# [TASK TO CARRY OUT]
Could you restate the entries below word for word?

# [DATA SHOWN]
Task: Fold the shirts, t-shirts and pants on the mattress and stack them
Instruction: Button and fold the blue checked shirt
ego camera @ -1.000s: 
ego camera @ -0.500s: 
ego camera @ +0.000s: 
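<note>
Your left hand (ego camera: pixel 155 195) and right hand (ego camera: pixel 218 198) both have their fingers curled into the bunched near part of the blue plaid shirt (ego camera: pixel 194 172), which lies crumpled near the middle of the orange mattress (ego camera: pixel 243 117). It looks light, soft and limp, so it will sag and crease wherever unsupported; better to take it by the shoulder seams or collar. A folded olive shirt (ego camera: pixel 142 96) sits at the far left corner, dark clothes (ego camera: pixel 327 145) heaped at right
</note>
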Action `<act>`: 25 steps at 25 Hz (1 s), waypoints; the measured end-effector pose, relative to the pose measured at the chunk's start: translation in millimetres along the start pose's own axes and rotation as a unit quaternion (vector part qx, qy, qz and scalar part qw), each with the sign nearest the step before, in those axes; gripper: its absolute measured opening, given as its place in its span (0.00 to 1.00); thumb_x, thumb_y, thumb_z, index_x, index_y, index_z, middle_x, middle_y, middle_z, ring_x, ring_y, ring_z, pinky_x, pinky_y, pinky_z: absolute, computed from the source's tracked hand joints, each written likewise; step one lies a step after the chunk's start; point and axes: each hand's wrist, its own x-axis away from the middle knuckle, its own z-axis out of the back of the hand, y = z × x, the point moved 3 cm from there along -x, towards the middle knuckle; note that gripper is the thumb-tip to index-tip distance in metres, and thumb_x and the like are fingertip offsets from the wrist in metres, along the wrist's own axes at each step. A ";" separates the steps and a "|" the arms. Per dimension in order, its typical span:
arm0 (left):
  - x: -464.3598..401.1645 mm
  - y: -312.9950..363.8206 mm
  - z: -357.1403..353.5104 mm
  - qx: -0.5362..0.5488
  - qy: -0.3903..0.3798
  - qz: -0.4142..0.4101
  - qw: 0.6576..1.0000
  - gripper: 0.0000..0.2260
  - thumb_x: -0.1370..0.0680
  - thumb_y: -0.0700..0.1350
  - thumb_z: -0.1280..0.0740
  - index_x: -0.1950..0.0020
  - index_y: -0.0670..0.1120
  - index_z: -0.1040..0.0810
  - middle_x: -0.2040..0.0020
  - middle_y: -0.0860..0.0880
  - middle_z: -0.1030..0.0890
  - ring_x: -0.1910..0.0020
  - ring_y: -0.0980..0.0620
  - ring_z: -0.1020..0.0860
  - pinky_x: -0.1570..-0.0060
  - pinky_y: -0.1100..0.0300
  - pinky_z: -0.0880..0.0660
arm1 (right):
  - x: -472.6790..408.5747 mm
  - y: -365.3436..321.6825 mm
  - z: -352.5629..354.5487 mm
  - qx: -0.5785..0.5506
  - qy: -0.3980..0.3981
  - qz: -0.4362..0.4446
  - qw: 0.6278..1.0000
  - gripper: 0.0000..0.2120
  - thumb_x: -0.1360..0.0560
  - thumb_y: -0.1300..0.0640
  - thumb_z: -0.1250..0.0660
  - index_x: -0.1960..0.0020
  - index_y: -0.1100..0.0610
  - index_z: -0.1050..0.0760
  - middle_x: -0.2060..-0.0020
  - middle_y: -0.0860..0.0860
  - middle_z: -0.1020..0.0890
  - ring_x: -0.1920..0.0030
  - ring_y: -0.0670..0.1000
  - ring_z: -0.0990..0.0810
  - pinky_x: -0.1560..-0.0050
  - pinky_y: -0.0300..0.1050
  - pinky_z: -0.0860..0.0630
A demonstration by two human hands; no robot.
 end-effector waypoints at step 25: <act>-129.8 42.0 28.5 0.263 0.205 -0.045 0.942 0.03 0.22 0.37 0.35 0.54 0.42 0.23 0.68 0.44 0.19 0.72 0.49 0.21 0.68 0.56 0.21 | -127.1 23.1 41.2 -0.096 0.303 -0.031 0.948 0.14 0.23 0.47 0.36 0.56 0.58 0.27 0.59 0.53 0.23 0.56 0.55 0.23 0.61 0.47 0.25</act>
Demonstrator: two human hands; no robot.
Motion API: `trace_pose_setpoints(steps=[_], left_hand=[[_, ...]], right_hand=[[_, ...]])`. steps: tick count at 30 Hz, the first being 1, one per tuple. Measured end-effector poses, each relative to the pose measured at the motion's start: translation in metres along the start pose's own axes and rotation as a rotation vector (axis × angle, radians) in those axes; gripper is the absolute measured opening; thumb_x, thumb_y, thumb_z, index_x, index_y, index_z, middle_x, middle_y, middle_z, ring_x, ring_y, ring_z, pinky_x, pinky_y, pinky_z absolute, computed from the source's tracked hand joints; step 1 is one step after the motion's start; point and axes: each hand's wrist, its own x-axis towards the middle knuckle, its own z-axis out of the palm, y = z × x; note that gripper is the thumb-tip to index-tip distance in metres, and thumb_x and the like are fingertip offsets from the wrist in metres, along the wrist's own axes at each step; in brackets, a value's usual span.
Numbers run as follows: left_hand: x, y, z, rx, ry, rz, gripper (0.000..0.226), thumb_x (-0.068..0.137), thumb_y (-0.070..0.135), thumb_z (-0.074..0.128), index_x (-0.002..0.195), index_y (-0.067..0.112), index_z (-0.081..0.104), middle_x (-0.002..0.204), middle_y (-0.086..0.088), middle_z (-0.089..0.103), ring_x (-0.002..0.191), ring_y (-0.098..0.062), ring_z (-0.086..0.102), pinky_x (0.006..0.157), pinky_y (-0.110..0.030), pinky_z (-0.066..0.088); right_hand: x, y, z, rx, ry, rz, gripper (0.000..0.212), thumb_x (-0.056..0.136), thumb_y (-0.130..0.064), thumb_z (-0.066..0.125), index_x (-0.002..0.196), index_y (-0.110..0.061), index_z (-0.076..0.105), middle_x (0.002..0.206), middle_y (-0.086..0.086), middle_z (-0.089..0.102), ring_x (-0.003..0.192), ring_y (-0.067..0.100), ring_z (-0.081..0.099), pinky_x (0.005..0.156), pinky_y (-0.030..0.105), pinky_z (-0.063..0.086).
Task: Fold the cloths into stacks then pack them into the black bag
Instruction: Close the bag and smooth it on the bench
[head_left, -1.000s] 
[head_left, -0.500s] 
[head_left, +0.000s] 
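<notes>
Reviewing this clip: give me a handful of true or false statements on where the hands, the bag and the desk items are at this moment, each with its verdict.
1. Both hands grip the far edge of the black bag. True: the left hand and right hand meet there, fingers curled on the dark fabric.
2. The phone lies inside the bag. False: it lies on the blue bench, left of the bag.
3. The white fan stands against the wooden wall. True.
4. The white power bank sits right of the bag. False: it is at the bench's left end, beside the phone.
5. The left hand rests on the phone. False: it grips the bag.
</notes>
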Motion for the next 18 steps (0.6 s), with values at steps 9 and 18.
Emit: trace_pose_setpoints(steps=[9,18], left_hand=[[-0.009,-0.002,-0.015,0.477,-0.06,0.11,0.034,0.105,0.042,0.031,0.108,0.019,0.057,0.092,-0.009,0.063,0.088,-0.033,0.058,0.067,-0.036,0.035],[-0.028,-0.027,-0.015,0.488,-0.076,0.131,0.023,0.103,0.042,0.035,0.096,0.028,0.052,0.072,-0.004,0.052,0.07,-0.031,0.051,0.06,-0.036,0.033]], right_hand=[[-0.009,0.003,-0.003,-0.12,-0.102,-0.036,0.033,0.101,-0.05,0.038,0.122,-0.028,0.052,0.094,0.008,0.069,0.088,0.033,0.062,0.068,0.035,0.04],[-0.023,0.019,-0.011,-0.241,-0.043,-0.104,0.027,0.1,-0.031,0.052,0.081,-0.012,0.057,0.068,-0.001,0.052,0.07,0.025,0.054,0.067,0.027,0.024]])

# [OUTPUT OF THE TASK]
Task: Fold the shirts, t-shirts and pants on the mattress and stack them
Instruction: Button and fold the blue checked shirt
ego camera @ -1.000s: 
ego camera @ -0.500s: 
ego camera @ +0.000s: 
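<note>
Your left hand (ego camera: pixel 155 195) and right hand (ego camera: pixel 218 198) both have their fingers curled into the bunched near part of the blue plaid shirt (ego camera: pixel 194 172), which lies crumpled near the middle of the orange mattress (ego camera: pixel 243 117). It looks light, soft and limp, so it will sag and crease wherever unsupported; better to take it by the shoulder seams or collar. A folded olive shirt (ego camera: pixel 142 96) sits at the far left corner, dark clothes (ego camera: pixel 327 145) heaped at right
</note>
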Action `<act>`: 25 steps at 25 Hz (1 s), waypoints; the measured end-effector pose, relative to the pose measured at the chunk's start: translation in millimetres along the start pose's own axes and rotation as a unit quaternion (vector part qx, qy, qz and scalar part qw), each with the sign nearest the step before, in those axes; gripper: its absolute measured opening, given as its place in its span (0.00 to 1.00); thumb_x, thumb_y, thumb_z, index_x, index_y, index_z, middle_x, middle_y, middle_z, ring_x, ring_y, ring_z, pinky_x, pinky_y, pinky_z: absolute, computed from the source's tracked hand joints, each written likewise; step one lies a step after the chunk's start; point and axes: each hand's wrist, its own x-axis away from the middle knuckle, its own z-axis out of the back of the hand, y = z × x, the point moved 3 cm from there along -x, towards the middle knuckle; note that gripper is the thumb-tip to index-tip distance in metres, and thumb_x and the like are fingertip offsets from the wrist in metres, along the wrist's own axes at each step. A ";" separates the steps and a "|" the arms. Per dimension in order, its typical span:
arm0 (left):
  - x: -464.3598..401.1645 mm
  - y: -312.9950..363.8206 mm
  - z: -357.1403..353.5104 mm
  - qx: -0.5362..0.5488
  - qy: -0.3903..0.3798
  - qz: -0.4142..0.4101
  - qw: 0.6576..1.0000
  - gripper: 0.0000..0.2260
  - thumb_x: -0.1370..0.0680
  - thumb_y: -0.0700..0.1350
  - thumb_z: -0.1280..0.0740
  - index_x: -0.1950..0.0020
  - index_y: -0.0670..0.1120
  - index_z: -0.1040..0.0810
  - middle_x: -0.2040..0.0020
  - middle_y: -0.0860..0.0880
  - middle_z: -0.1030..0.0890
  - ring_x: -0.1910..0.0020
  - ring_y: -0.0980..0.0620
  - ring_z: -0.1020..0.0860
  - pinky_x: -0.1570..-0.0060
  - pinky_y: -0.1100..0.0300
  - pinky_z: -0.0880..0.0660
arm1 (right):
  - x: -472.6790..408.5747 mm
  - y: -365.3436..321.6825 mm
  - z: -352.5629..354.5487 mm
  - qx: -0.5785..0.5506
  - qy: -0.3980..0.3981
  - qz: -0.4362..0.4446
  - qw: 0.6278..1.0000
  - gripper: 0.0000..0.2120
  - thumb_x: -0.1360..0.0560
  - thumb_y: -0.1300..0.0640
  - thumb_z: -0.1250..0.0660
  - index_x: -0.1960..0.0020
  - index_y: -0.1100..0.0610
  - index_z: -0.1050..0.0760
  - middle_x: -0.2060..-0.0020
  - middle_y: -0.0860..0.0860
  - middle_z: -0.1020..0.0890
  - ring_x: -0.1920..0.0030
  - ring_y: -0.0670..0.1000
  - ring_z: -0.0990..0.0810
  - pinky_x: -0.1560..-0.0050
  - pinky_y: -0.0300..0.1050
  - pinky_z: -0.0860..0.0630
A demonstration by two human hands; no robot.
 end-effector waypoints at step 25: <act>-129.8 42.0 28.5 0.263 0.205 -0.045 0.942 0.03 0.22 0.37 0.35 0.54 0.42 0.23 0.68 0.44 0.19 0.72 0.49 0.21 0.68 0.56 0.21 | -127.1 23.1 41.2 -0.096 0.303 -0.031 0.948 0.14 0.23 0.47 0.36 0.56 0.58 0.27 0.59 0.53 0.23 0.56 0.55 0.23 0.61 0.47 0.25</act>
Demonstrator: two human hands; no robot.
Motion API: `trace_pose_setpoints(steps=[_], left_hand=[[_, ...]], right_hand=[[_, ...]])`. steps: tick count at 30 Hz, the first being 1, one per tuple. Measured end-effector poses, each relative to the pose measured at the motion's start: translation in metres along the start pose's own axes and rotation as a rotation vector (axis × angle, radians) in those axes; gripper is the absolute measured opening; thumb_x, thumb_y, thumb_z, index_x, index_y, index_z, middle_x, middle_y, middle_z, ring_x, ring_y, ring_z, pinky_x, pinky_y, pinky_z absolute, computed from the source's tracked hand joints; step 1 is one step after the motion's start; point and axes: each hand's wrist, its own x-axis towards the middle knuckle, its own z-axis out of the palm, y = z × x; note that gripper is the thumb-tip to index-tip distance in metres, and thumb_x and the like are fingertip offsets from the wrist in metres, along the wrist's own axes at each step; in brackets, a value's usual span.
Numbers run as follows: left_hand: x, y, z, rx, ry, rz, gripper (0.000..0.226), thumb_x (-0.068..0.137), thumb_y (-0.070..0.135), thumb_z (-0.074..0.128), index_x (-0.002..0.195), index_y (-0.067..0.112), index_z (-0.081..0.104), middle_x (-0.002..0.204), middle_y (-0.086..0.088), middle_z (-0.089..0.103), ring_x (-0.002..0.191), ring_y (-0.098..0.062), ring_z (-0.086..0.102), pinky_x (0.006..0.157), pinky_y (-0.110..0.030), pinky_z (-0.066..0.088); right_hand: x, y, z, rx, ry, rz, gripper (0.000..0.212), thumb_x (-0.056..0.136), thumb_y (-0.130..0.064), thumb_z (-0.066..0.125), index_x (-0.002..0.196), index_y (-0.110..0.061), index_z (-0.076..0.105), middle_x (0.002..0.206), middle_y (-0.086..0.086), middle_z (-0.089..0.102), ring_x (-0.003..0.192), ring_y (-0.067..0.100), ring_z (-0.081..0.099), pinky_x (0.005..0.156), pinky_y (-0.030..0.105), pinky_z (-0.063..0.086).
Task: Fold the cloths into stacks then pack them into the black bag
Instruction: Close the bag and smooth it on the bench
[head_left, -1.000s] 
[head_left, -0.500s] 
[head_left, +0.000s] 
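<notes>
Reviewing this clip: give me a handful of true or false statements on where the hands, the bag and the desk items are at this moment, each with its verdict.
1. Both hands grip the far edge of the black bag. True: the left hand and right hand meet there, fingers curled on the dark fabric.
2. The phone lies inside the bag. False: it lies on the blue bench, left of the bag.
3. The white fan stands against the wooden wall. True.
4. The white power bank sits right of the bag. False: it is at the bench's left end, beside the phone.
5. The left hand rests on the phone. False: it grips the bag.
</notes>
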Motion for the next 18 steps (0.6 s), with values at steps 9 and 18.
Emit: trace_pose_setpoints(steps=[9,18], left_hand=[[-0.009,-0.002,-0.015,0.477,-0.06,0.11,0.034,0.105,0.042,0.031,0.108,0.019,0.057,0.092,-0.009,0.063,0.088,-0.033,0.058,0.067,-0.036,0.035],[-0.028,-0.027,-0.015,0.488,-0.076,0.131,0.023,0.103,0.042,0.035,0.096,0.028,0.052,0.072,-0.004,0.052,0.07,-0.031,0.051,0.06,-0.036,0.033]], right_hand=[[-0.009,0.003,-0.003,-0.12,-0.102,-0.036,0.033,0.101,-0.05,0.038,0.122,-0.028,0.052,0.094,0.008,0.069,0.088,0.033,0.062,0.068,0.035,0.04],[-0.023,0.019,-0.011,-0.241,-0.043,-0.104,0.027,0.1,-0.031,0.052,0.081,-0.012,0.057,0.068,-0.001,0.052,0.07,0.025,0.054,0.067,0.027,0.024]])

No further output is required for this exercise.